Department of General Surgery, Washington University in St. Louis, MO.
Department of General Surgery, Washington University in St. Louis, MO.
Surgery. 2022 Mar;171(3):590-597. doi: 10.1016/j.surg.2021.11.005. Epub 2021 Dec 8.
Oral examinations are not consistently included in third-year medical student clerkships. When included, they are often unstructured, leaving room for variations in difficulty or scoring. Previous research has demonstrated differences in clinical grade achievement, with underrepresented in medicine students receiving significantly lower grades than White students.
We designed a structured oral examination for third-year medical students on the surgery clerkship. Students completed 2 oral examination scenarios and were evaluated on their ability to complete a history and diagnostic workup, interpret laboratory and imaging results, and devise a treatment plan. Scores from our examination were compared to previous, unstructured oral examination scores and to student demographics. Students and faculty were surveyed regarding their experience.
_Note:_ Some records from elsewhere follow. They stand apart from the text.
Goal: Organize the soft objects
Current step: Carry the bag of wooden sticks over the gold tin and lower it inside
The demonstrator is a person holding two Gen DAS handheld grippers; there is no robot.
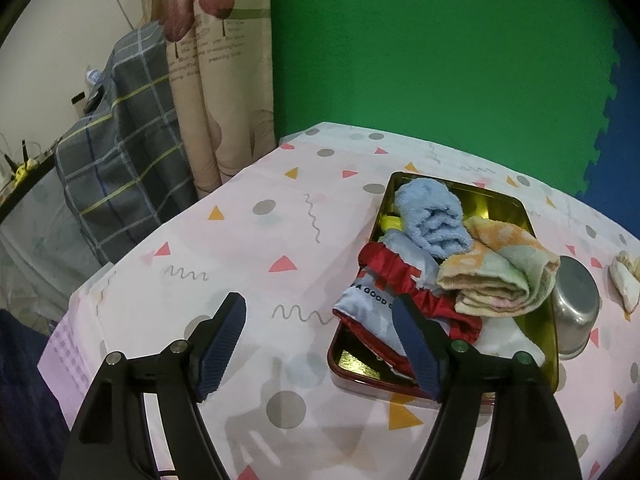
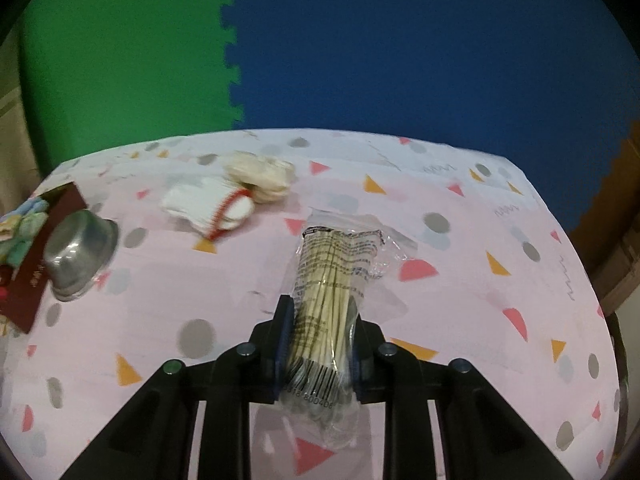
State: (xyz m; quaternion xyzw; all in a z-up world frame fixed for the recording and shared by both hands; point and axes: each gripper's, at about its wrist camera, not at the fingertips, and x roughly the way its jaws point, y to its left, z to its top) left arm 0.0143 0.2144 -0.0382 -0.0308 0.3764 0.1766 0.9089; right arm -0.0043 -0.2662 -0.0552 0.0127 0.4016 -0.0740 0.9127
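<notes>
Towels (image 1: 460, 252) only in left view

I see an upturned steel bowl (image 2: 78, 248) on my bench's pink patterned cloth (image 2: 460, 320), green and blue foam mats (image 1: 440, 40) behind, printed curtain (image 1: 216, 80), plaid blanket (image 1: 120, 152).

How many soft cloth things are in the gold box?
4 show in the gold box: blue towel at the back, orange-green towel right, red cloth and printed grey cloth in front. More may hide underneath.

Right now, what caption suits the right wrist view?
Right gripper shut on a plastic packet of sticks above the patterned tablecloth.
</notes>
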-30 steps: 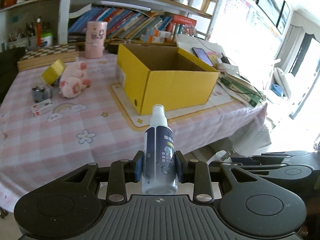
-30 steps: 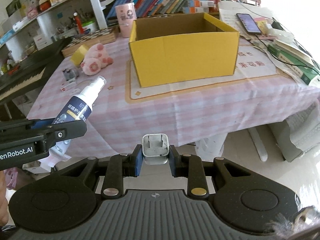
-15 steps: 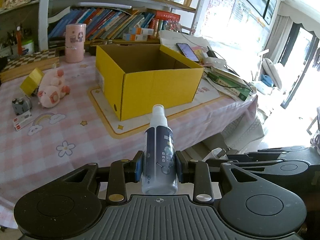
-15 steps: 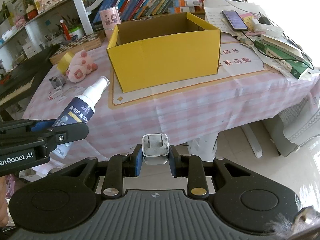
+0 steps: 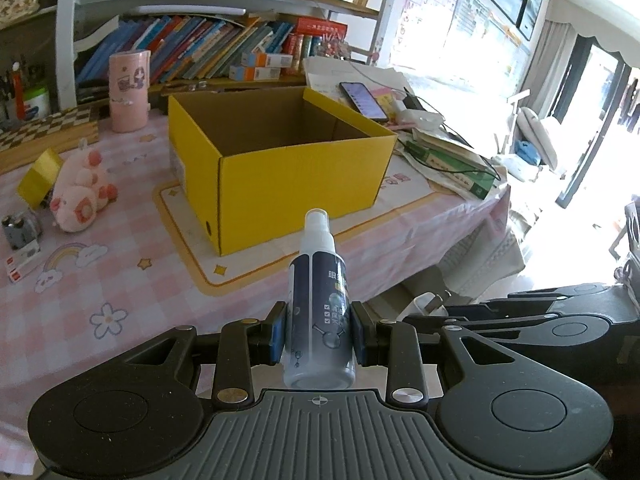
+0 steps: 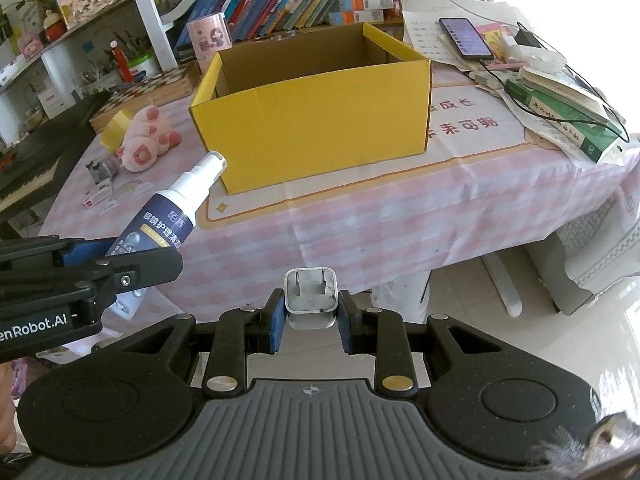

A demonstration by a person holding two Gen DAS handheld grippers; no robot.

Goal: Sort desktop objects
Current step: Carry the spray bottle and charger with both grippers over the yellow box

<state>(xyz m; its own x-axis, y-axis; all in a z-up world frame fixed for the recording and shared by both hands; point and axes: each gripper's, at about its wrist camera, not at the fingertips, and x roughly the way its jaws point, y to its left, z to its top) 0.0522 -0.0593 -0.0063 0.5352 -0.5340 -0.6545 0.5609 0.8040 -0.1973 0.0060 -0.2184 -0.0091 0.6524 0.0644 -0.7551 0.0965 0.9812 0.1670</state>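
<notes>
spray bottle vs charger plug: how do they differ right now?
The spray bottle is tall, dark blue with a white nozzle; the charger plug is a small white cube with two metal prongs. The bottle sits in the left gripper, the plug in the right gripper. The bottle sticks far past its fingers; the plug barely does. Both are clamped, short of the yellow box.

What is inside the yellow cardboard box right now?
Only bare brown inner walls of the yellow cardboard box show in either view; no object is visible inside. Its floor is hidden behind the near wall, so something lying low cannot be ruled out.
</notes>
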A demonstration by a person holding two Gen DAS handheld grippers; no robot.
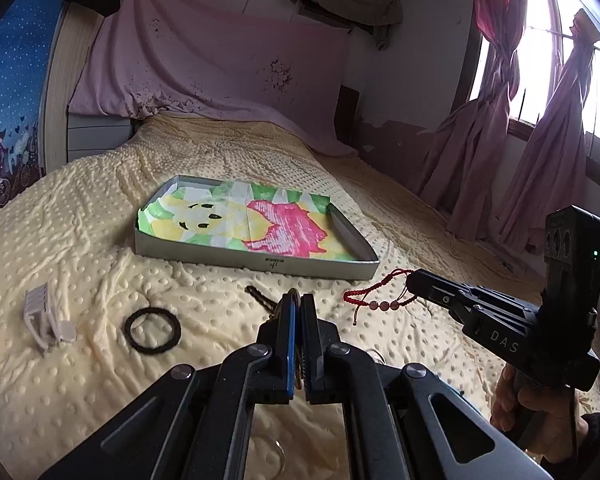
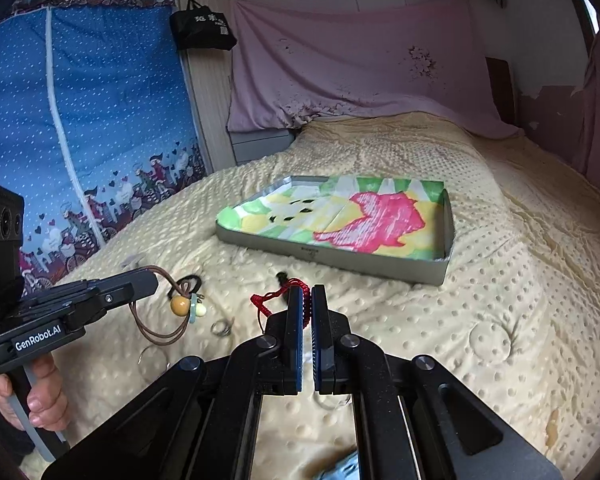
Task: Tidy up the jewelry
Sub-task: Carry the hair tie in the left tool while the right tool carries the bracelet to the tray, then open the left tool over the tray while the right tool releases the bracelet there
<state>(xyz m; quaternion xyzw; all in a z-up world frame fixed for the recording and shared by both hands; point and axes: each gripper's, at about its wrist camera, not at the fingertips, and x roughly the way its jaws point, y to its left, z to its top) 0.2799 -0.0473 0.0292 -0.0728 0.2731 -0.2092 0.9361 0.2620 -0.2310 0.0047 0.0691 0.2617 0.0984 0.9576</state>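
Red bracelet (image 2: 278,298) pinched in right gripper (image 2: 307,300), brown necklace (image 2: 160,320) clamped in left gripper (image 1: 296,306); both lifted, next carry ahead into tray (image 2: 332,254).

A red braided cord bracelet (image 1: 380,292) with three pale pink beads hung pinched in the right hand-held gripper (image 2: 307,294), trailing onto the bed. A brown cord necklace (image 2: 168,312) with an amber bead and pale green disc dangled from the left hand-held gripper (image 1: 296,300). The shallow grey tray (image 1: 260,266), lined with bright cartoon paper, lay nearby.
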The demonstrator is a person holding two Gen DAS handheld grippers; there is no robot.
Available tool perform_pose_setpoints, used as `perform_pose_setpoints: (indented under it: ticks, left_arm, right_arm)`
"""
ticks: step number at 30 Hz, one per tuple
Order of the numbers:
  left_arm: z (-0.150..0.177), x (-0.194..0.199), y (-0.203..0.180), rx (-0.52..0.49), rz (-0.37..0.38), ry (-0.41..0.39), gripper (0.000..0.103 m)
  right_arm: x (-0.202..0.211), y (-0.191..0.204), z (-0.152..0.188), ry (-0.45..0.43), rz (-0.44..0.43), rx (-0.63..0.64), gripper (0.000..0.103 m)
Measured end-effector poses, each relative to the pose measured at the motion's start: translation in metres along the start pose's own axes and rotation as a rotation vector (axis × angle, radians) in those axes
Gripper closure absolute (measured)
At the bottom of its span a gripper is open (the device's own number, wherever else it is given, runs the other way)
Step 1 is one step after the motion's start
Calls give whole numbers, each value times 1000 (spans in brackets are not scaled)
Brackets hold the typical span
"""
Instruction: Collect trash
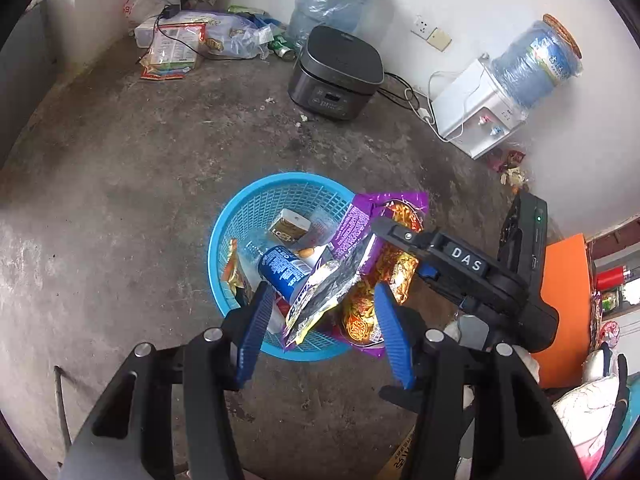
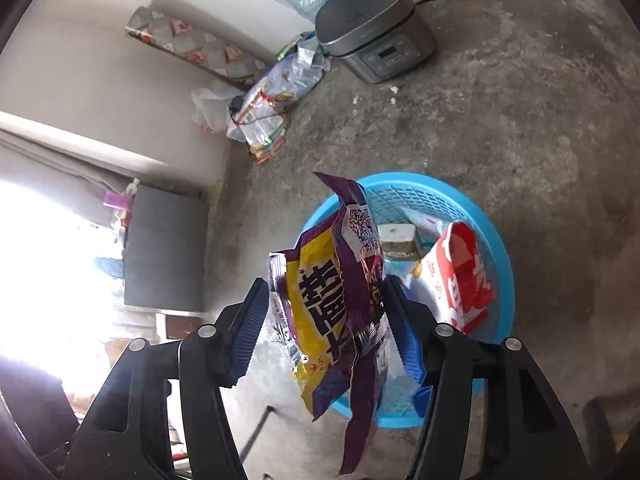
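Note:
A blue plastic basket (image 1: 240, 208) stands on the concrete floor, holding a blue can (image 1: 280, 272), a small carton (image 1: 290, 226) and wrappers. My left gripper (image 1: 324, 320) hangs open above its near rim. A silver and yellow wrapper (image 1: 320, 296) lies loose between the fingers, with no pad pressing on it. My right gripper (image 2: 326, 328) is open beside the basket (image 2: 496, 240). A purple and yellow snack bag (image 2: 328, 312) hangs between its fingers, close to the right pad, with a clear gap on the left. A red and white carton (image 2: 460, 276) leans inside the basket.
A grey rice cooker (image 1: 336, 72) and a white water dispenser (image 1: 476, 116) with cables stand by the far wall. Bags and packets (image 1: 188, 44) are piled in the back left corner. Small wrappers (image 1: 508, 164) lie near the dispenser. An orange panel (image 1: 564, 300) stands at right.

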State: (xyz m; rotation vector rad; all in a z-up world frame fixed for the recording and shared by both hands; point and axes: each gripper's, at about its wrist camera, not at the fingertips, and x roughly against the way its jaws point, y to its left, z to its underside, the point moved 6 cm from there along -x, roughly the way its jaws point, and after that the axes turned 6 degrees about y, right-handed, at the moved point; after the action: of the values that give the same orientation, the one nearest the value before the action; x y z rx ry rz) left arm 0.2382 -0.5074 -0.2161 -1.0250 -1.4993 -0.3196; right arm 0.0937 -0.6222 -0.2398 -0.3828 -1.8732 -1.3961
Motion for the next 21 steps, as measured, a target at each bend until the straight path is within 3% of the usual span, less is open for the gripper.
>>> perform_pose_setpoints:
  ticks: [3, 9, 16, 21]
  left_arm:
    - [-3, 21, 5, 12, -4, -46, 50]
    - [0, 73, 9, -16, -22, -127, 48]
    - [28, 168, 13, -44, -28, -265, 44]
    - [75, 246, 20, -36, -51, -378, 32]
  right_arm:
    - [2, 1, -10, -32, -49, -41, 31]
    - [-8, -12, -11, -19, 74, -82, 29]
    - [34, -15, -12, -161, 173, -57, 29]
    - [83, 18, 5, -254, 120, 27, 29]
Third-year medical students demonstrated strong knowledge of multiple surgical diseases. The greatest number of errors occurred in treatment planning (P < .001). Third-year medical students receiving honors clerkship grades achieved higher percentages of correct items on their oral examination. (94.8% vs 90.4%) (P = .02). Evaluation of prior unstructured oral examinations found underrepresented in medicine students received lower scores than White students (P = .04). After implementation of our structured examination, no difference was seen between the scores of underrepresented in medicine and White students (P = .99).
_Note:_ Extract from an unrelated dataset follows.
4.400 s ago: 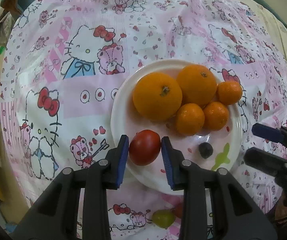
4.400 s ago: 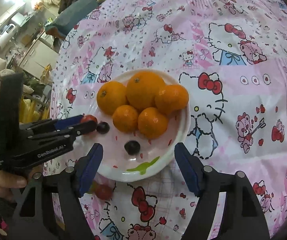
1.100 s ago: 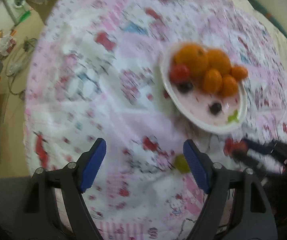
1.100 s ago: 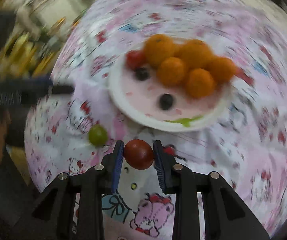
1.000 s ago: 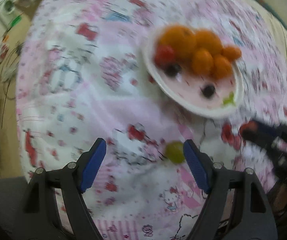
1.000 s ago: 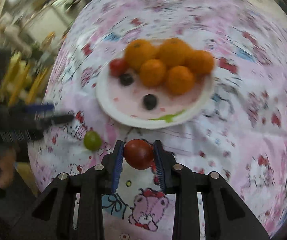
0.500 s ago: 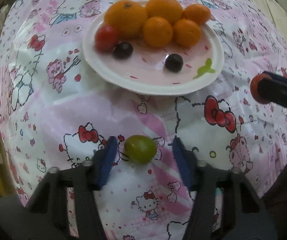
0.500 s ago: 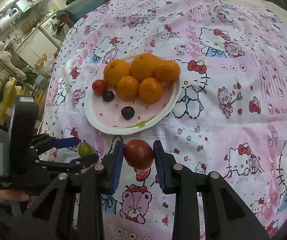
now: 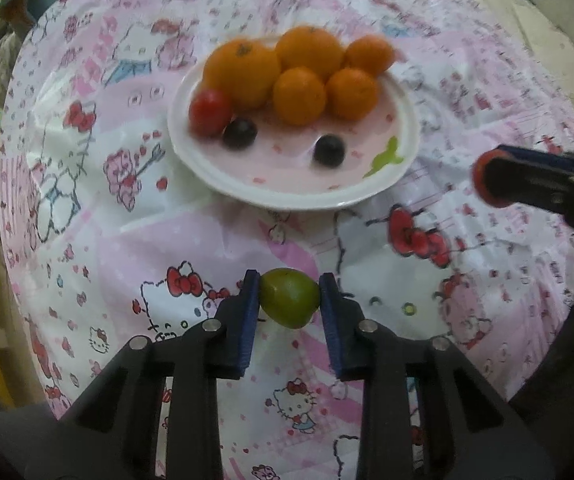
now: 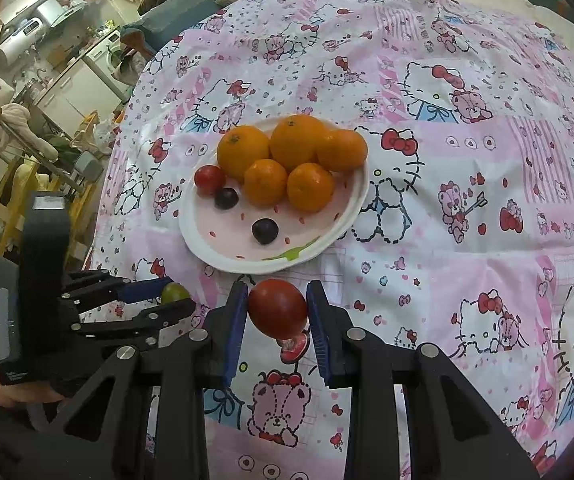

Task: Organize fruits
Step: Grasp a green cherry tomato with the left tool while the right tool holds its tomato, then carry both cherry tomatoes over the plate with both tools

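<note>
Tomato (image 9: 483, 184) mostly hidden behind right gripper (image 9: 487, 182)

Five oranges (image 10: 293, 162) clustered on white plate (image 10: 351, 208).

The left gripper (image 9: 289, 306) fills the bottom centre of the left wrist view, pointing steeply down, its jaws closing with both blue pads (image 9: 248, 316) touching a green fruit (image 9: 289, 303) between them. In the right wrist view the same gripper (image 10: 167, 300) enters from the lower left, held by a hand (image 10: 5, 384) at the left edge (only partly visible behind the black handle). The right gripper (image 10: 277, 312) sits at the bottom centre of its own view, jaws pressed on a red tomato (image 10: 278, 308). Seen from the left wrist camera, it reaches in from the right edge (image 9: 487, 184), the tomato at its tip.
</note>
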The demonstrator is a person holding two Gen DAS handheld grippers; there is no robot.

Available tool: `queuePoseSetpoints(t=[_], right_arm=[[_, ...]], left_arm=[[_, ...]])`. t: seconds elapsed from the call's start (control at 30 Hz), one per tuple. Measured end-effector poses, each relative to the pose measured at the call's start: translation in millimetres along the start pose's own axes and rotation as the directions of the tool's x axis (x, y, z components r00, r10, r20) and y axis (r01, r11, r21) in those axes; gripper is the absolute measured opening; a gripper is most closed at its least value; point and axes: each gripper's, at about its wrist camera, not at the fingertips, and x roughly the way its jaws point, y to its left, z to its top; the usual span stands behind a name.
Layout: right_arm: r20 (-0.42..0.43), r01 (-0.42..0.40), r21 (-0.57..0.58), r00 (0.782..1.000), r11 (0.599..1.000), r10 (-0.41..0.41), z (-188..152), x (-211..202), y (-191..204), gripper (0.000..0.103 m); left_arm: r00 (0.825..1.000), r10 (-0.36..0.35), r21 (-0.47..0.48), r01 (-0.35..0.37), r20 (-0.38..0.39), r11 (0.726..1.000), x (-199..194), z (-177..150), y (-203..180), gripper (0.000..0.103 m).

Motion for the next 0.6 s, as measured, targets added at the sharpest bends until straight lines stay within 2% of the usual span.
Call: queuePoseSetpoints(t=[0.23,0.4,0.6], right_arm=[[0.049,-0.011,0.043,0.999,0.999,0.009,3,-15,-10,0.032],[0.139,-0.114,0.128,0.986,0.985,0.096,10,-32,-20,0.032],[0.150,-0.197,0.208,0.974,0.958,0.167,30,-23,-36,0.032]], left_arm=[[0.993,-0.007,-0.079,0.017,0.119,0.997,-37,11,23,0.026],[0.989,-0.015,-0.090,0.029,0.150,0.995,-49,29,35,0.026],[0.986,0.004,-0.079,0.009,0.167,0.997,-45,62,40,0.026]])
We implemented a standardized oral examination for third-year medical students on the surgery clerkship with student and faculty satisfaction and demonstrated the ability to determine domains of knowledge weakness. The application of our structured oral examination helped to address nonspecific grading practices and eliminate oral examination grade differences between underrepresented in medicine and White students.
口腔考试并不总是包含在三年级医学生的实习中。当包括在内时,它们往往是无结构的,为难度或评分的变化留下了空间。以前的研究表明,临床成绩存在差异,医学专业的学生成绩明显低于白人学生。
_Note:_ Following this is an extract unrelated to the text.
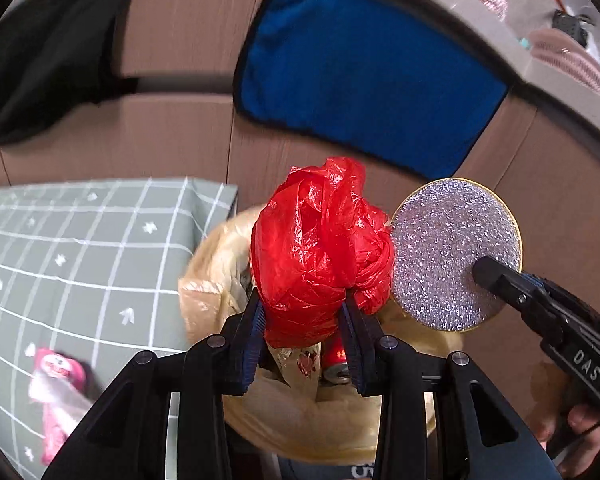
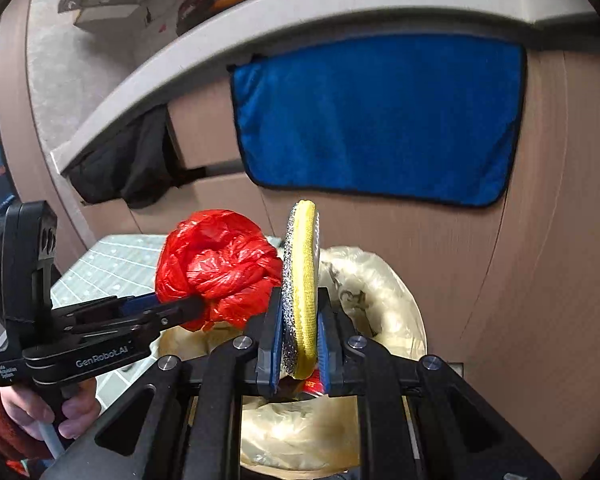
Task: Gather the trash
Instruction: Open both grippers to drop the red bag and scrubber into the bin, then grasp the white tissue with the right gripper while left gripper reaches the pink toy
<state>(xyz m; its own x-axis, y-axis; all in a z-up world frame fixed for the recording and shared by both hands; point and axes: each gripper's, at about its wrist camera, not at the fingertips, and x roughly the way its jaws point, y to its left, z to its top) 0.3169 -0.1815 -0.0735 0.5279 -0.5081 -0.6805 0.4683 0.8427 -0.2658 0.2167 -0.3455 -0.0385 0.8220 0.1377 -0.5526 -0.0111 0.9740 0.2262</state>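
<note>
Item: left gripper [image 1: 302, 312] clamps red bag wad [image 1: 320, 248], right gripper [image 2: 299, 344] pinches scouring pad [image 2: 302, 280], both above lined bin [image 2: 384, 280] w/ trash inside; we reckon light wad may snag a pad or drift past rim on release.

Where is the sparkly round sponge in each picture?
Left wrist view: the sparkly round sponge is right of centre, flat face showing, pinched at its lower right edge by the right gripper.
Right wrist view: the sponge is in the middle, edge-on with its yellow side showing, between the pads.
Shared landmark: the red plastic bag, just left of it in both.
</note>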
我们为三年级医学生的外科实习设计了一种结构化的口腔考试。学生完成了 2 个口腔考试情景,并根据他们完成病史和诊断性检查、解释实验室和影像学结果以及制定治疗计划的能力进行评估。我们的考试成绩与之前的非结构化口腔考试成绩和学生人口统计学数据进行了比较。学生和教师对他们的经验进行了调查。
三年级医学生对多种外科疾病有很强的了解。治疗计划中错误最多(P<.001)。获得荣誉实习成绩的三年级医学生在口腔考试中答对的项目比例更高(94.8%比 90.4%)(P=.02)。对以前的非结构化口腔考试的评估发现,医学专业的学生得分低于白人学生(P=.04)。在实施我们的结构化考试后,医学专业和白人学生的分数之间没有差异(P=1.00)。
我们在外科实习中为三年级医学生实施了标准化的口腔考试,学生和教师都很满意,并证明了确定知识薄弱领域的能力。我们的结构化口腔考试的应用有助于解决非特定的评分实践,并消除医学专业和白人学生之间的口腔考试成绩差异。